TASK STATEMENT –
Reproduce this listing in full.

───── DATA BLOCK ─────

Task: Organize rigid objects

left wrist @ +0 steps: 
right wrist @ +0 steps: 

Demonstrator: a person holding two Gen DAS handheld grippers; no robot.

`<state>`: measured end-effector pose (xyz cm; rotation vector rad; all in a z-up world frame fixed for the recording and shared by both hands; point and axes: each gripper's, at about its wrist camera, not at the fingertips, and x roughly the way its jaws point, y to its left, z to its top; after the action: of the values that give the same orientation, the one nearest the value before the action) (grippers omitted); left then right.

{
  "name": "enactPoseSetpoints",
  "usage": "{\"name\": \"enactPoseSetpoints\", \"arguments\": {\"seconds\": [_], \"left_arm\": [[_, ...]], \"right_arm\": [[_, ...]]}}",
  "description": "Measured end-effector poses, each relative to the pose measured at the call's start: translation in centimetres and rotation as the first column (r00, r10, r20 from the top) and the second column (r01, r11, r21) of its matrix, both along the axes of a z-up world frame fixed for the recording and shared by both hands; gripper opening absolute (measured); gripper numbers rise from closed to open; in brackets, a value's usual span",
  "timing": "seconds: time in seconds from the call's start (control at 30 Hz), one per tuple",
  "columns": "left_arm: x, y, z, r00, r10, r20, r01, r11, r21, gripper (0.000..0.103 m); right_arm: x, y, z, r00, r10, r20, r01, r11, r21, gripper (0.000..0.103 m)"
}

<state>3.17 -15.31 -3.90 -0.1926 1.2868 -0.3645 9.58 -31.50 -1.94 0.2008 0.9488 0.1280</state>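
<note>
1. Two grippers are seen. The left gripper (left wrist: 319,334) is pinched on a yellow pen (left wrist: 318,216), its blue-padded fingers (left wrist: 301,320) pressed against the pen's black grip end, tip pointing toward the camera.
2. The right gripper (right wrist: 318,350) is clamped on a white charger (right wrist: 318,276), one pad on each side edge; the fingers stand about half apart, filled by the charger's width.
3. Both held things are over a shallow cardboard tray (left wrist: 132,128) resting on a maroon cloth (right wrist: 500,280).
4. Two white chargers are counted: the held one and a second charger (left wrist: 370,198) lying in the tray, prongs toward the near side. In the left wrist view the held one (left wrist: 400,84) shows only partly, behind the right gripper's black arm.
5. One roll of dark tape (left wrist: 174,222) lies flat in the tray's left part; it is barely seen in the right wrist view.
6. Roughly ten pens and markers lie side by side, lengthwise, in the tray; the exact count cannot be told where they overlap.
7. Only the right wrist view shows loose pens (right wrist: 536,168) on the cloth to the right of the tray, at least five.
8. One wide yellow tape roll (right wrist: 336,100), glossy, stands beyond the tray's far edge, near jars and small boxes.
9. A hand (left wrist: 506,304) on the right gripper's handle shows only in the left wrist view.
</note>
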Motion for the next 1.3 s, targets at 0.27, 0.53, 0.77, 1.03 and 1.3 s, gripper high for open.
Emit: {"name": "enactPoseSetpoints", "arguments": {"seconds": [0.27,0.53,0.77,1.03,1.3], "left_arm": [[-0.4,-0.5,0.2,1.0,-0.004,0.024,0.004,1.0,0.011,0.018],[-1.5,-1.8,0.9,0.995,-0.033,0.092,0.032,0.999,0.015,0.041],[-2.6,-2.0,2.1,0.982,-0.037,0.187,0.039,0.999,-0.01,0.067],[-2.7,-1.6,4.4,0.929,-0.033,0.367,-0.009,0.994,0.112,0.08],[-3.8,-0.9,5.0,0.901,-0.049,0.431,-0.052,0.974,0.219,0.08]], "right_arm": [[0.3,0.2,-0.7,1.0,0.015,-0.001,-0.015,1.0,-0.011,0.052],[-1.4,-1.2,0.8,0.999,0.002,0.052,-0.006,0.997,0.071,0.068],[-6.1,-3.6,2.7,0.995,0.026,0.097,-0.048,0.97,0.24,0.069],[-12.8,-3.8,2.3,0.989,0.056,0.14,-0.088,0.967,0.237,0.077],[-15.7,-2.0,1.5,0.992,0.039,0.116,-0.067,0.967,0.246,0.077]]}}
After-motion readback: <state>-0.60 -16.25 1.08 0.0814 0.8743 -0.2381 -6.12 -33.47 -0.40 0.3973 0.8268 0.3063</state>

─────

RESULT –
Task: Organize rigid objects

left wrist @ +0 steps: 
right wrist @ +0 steps: 

Demonstrator: a person holding two Gen DAS handheld grippers; no robot.

`<state>`: measured end-effector pose (xyz cm; rotation vector rad; all in a z-up world frame fixed for the recording and shared by both hands; point and axes: each gripper's, at about its wrist camera, not at the fingertips, and x roughly the way its jaws point, y to its left, z to its top; after the action: of the values that give the same orientation, the one nearest the value before the action) (grippers omitted); left then right.

{
  "name": "enactPoseSetpoints",
  "usage": "{\"name\": \"enactPoseSetpoints\", \"arguments\": {\"seconds\": [_], \"left_arm\": [[_, ...]], \"right_arm\": [[_, ...]]}}",
  "description": "Measured end-effector poses, each relative to the pose measured at the call's start: translation in centimetres and rotation as the first column (r00, r10, r20 from the top) and the second column (r01, r11, r21) of its matrix, both along the axes of a z-up world frame fixed for the recording and shared by both hands; gripper opening absolute (measured); gripper numbers rise from closed to open; in brackets, a value's usual span",
  "timing": "seconds: time in seconds from the call's start (control at 30 Hz), one per tuple",
  "columns": "left_arm: x, y, z, r00, r10, r20, r01, r11, r21, gripper (0.000..0.103 m); right_arm: x, y, z, r00, r10, r20, r01, r11, r21, gripper (0.000..0.103 m)"
}

<state>3.17 -15.31 -3.90 -0.1926 1.2868 -0.3645 9.58 -31.50 -1.94 0.2008 0.9488 0.1280</state>
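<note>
1. Two grippers are seen. The left gripper (left wrist: 319,334) is pinched on a yellow pen (left wrist: 318,216), its blue-padded fingers (left wrist: 301,320) pressed against the pen's black grip end, tip pointing toward the camera.
2. The right gripper (right wrist: 318,350) is clamped on a white charger (right wrist: 318,276), one pad on each side edge; the fingers stand about half apart, filled by the charger's width.
3. Both held things are over a shallow cardboard tray (left wrist: 132,128) resting on a maroon cloth (right wrist: 500,280).
4. Two white chargers are counted: the held one and a second charger (left wrist: 370,198) lying in the tray, prongs toward the near side. In the left wrist view the held one (left wrist: 400,84) shows only partly, behind the right gripper's black arm.
5. One roll of dark tape (left wrist: 174,222) lies flat in the tray's left part; it is barely seen in the right wrist view.
6. Roughly ten pens and markers lie side by side, lengthwise, in the tray; the exact count cannot be told where they overlap.
7. Only the right wrist view shows loose pens (right wrist: 536,168) on the cloth to the right of the tray, at least five.
8. One wide yellow tape roll (right wrist: 336,100), glossy, stands beyond the tray's far edge, near jars and small boxes.
9. A hand (left wrist: 506,304) on the right gripper's handle shows only in the left wrist view.
</note>
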Motion for the next 1.3 s, targets at 0.27, 0.53, 0.77, 1.03 and 1.3 s, gripper high for open.
Emit: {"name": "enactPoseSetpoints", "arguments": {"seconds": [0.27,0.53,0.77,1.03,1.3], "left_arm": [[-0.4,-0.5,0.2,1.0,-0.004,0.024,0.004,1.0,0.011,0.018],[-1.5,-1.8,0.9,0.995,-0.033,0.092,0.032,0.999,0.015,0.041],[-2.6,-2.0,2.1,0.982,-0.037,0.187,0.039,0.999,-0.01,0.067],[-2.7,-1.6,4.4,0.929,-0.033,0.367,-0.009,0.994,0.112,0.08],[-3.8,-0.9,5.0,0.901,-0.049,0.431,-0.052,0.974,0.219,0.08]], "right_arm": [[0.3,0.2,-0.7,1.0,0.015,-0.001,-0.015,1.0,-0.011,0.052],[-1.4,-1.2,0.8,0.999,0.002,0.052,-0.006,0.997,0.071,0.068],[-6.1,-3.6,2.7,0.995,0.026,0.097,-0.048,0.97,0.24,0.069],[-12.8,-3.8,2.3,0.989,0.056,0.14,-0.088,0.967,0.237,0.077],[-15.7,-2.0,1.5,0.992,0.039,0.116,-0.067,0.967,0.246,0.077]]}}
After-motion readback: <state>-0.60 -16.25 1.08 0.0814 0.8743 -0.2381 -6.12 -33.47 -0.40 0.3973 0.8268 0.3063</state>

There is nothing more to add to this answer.